When I started cataloging, they figured 1 hour for an original catalog record and this included full NACO authority headings, which could take quite a bit of time. I also worked with cyrillic-based languages, which demand more time. Now though, it's more like ˝ hour. But as you point out, even if everybody had to do a record every 10 minutes, the production as a whole has to be organized so that not everyone is working on the same materials, but each is working on something different, otherwise productivity remains stifled.
Still, it is more important that catalogers change their worldview: their universe should no longer be the local catalog and the materials inside their own, local library. It's already changed for our users, especially the younger ones, and I believe for most reference librarians. Since the information universe has changed, materials outside the local cataloged collection must be dealt with as seriously as the materials within our catalogs: not only the journal indexes and full-text materials, which are just as much a part of the local collection as a book on the shelves (and except in the earliest days, never included in the catalog at an analytical level), but the fabulous materials online through the digital projects around the world.
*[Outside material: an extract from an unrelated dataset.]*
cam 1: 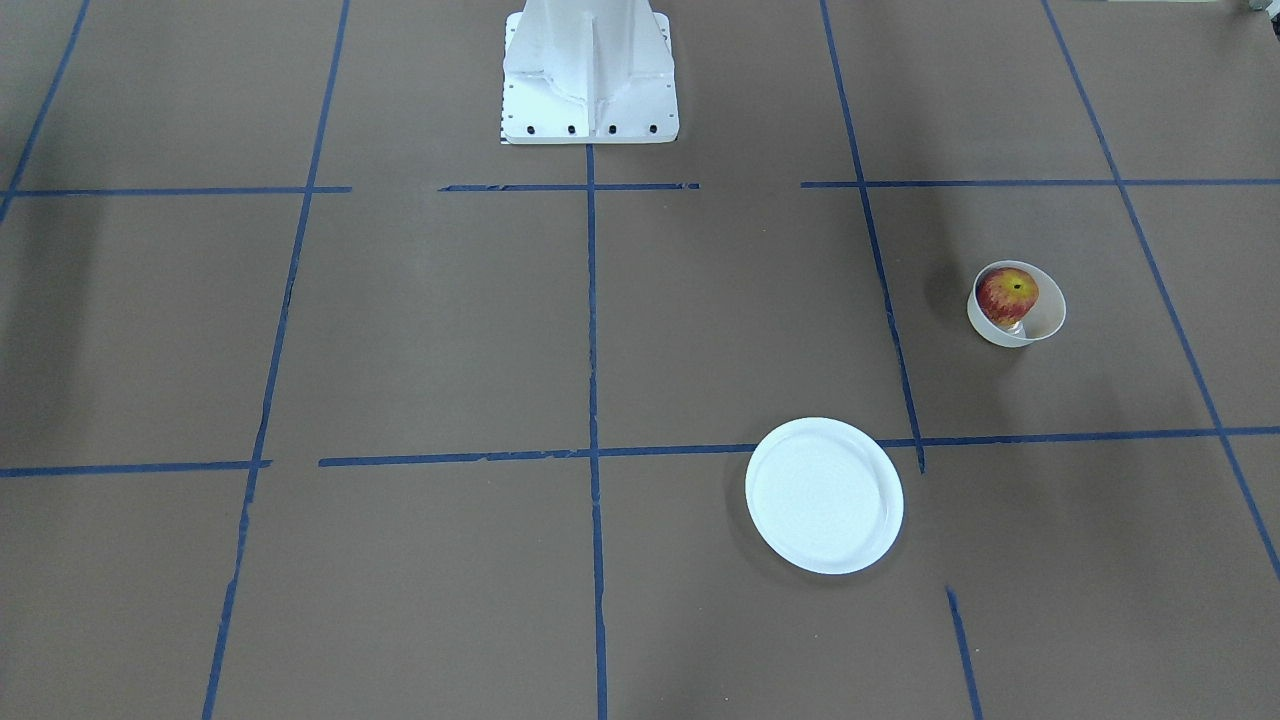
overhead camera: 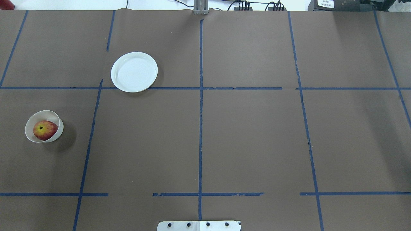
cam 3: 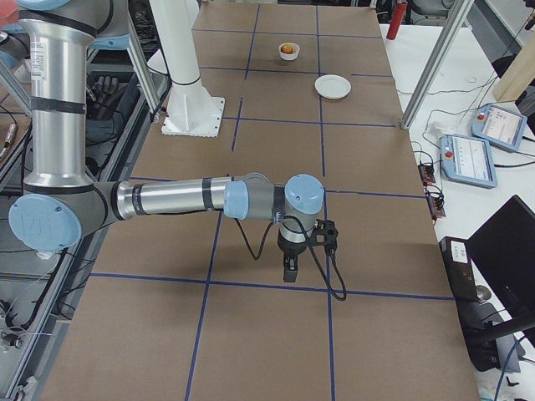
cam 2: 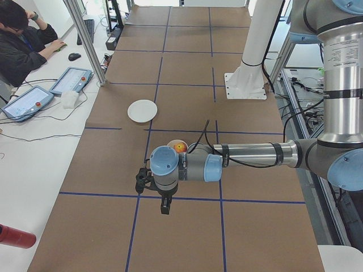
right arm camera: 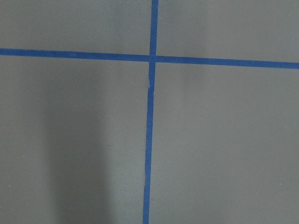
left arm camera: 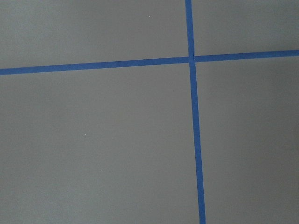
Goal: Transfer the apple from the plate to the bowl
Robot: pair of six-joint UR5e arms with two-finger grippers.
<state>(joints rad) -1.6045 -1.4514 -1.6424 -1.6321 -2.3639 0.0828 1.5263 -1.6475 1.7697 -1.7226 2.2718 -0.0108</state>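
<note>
The red and yellow apple (cam 1: 1006, 293) lies inside the small off-white bowl (cam 1: 1047, 318); the overhead view shows the apple (overhead camera: 45, 130) in the bowl (overhead camera: 48, 114) at the table's left. The flat white plate (cam 1: 824, 495) stands bare, apart from the bowl, also in the overhead view (overhead camera: 134, 72). My left gripper (cam 2: 164, 207) shows only in the exterior left view, hanging above the table well clear of the bowl. My right gripper (cam 3: 288, 271) shows only in the exterior right view, far from both dishes. I cannot tell whether either is open or shut. Both wrist views show only brown table and blue tape.
The white robot pedestal (cam 1: 590, 70) stands at the table's edge on the robot's side. Blue tape lines (overhead camera: 200, 112) grid the brown table. An operator (cam 2: 22, 42) sits beside the table with tablets (cam 2: 71, 80). A red bottle (cam 2: 17, 236) lies off the table's end.
</note>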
Our users want these things and we must respond somehow.
Although a case can be made that a university's particular copy of a book cataloged by another library must be reviewed because there can be subtle but highly important changes from one physical copy to another, when we consider online materials, where everyone is looking at precisely the same item, it makes no sense for each library to create catalog records---even through copy cataloging--and maintain them. (I could even argue it makes no sense to select them separately but that is another discussion)
For me, from this point on, the question turns into one of workflow: what is the most efficient way of creating high-quality records (however that is defined) that can be shared by all concerned? Obviously, this involves standards, new shared, computer systems, and cooperation from many groups and fields that libraries have not cooperated with before, from publishers to secretaries to scholars and researchers. This involves massive change and I fear may mean too much change.
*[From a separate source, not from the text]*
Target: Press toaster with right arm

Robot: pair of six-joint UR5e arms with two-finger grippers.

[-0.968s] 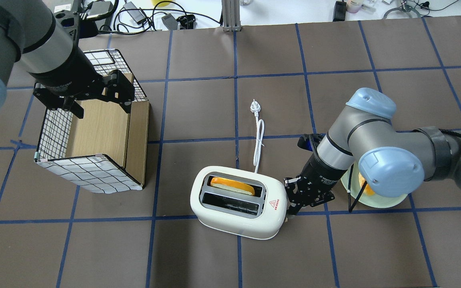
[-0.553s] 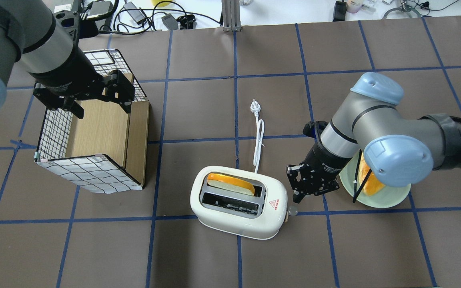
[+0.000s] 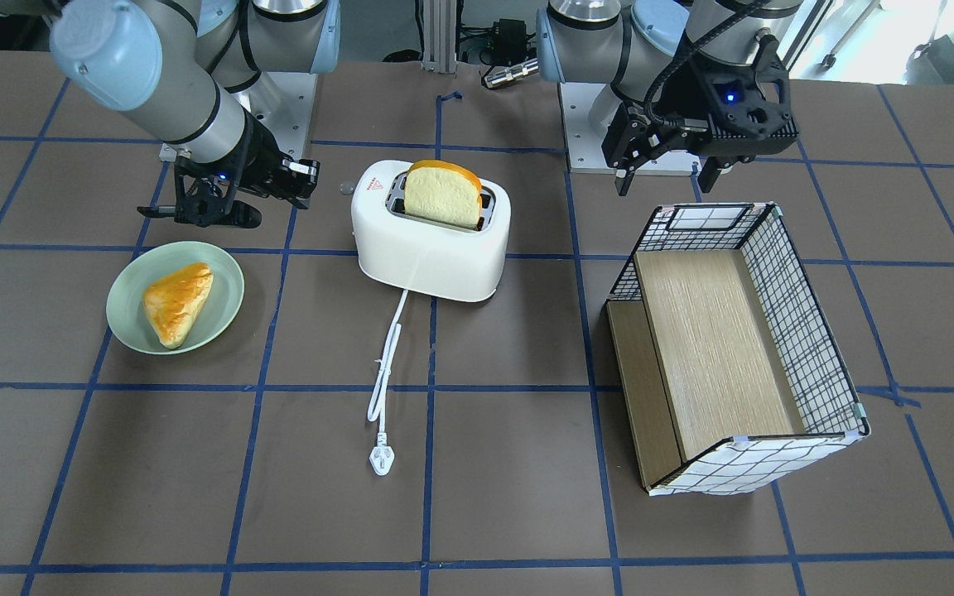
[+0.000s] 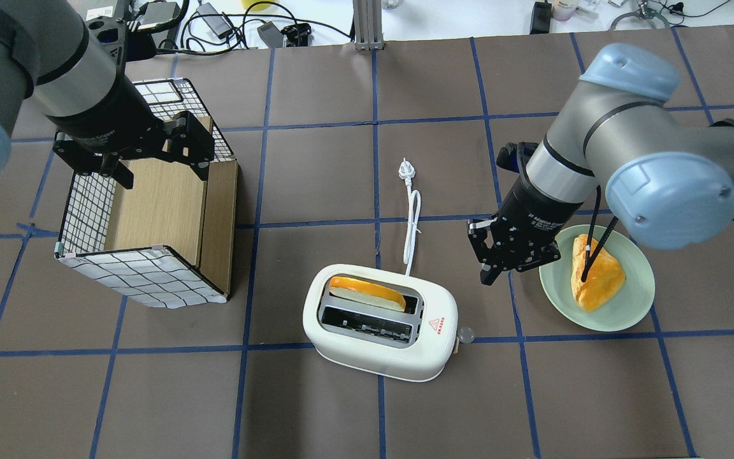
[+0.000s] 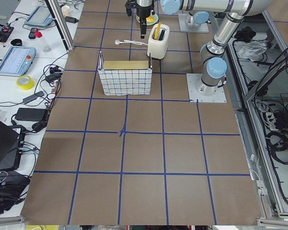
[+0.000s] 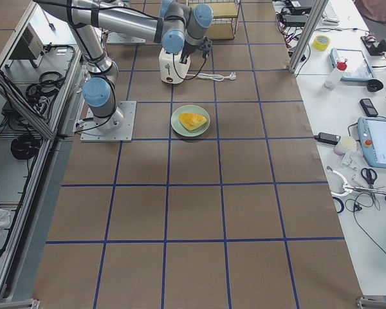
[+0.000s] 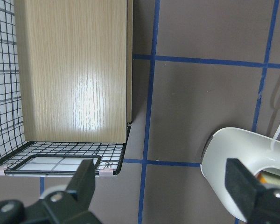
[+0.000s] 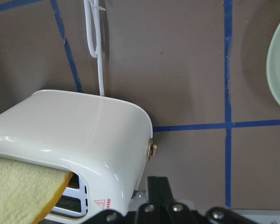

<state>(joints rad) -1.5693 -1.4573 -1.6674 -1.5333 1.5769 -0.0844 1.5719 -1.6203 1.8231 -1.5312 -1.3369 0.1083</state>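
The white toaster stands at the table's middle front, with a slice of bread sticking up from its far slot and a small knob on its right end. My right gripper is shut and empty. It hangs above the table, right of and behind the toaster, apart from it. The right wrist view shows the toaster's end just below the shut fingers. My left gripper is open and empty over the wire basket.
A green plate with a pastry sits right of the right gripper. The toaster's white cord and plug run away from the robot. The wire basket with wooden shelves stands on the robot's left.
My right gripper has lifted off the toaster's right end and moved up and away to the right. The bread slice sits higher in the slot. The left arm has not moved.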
Many catalogers, including myself, have wanted to ignore these materials outside the local collection for legitimate reasons (e.g. they disappear and change without notice) but that is the part that I believe is no longer sustainable. Our worldview must change along with the world, and if the worldview of our users has changed to include materials on the internet, so must ours.
Will libraries be able to adapt to this "new" world? (It's already been around for almost 10 years and can hardly be called "new" anymore!) My personal optimism waxes and wanes, and right now it is waning. I see no real push in the library world for methods and projects that seriously deal with this reality. RDA only defines more precisely what we currently do and certainly does not discuss the transformations in metadata use or creation. Even the recent "Statement of cataloguing principles" has very little that is new, still insisting that users want to find works, expressions, manifestations, items through authors, titles and subjects, something completely out of step with modern research and does not correspond with what users actually do (and I would suspect that it is not what the authors of the statement really do either). There is however, under 4. Objectives and Functions of the Catalogue:
4.5.to navigate within a catalogue and beyond
which at least mentions "and beyond"--two little words that hold enormous discussions and possibilities behind them. A hopeful sign, but a very small one.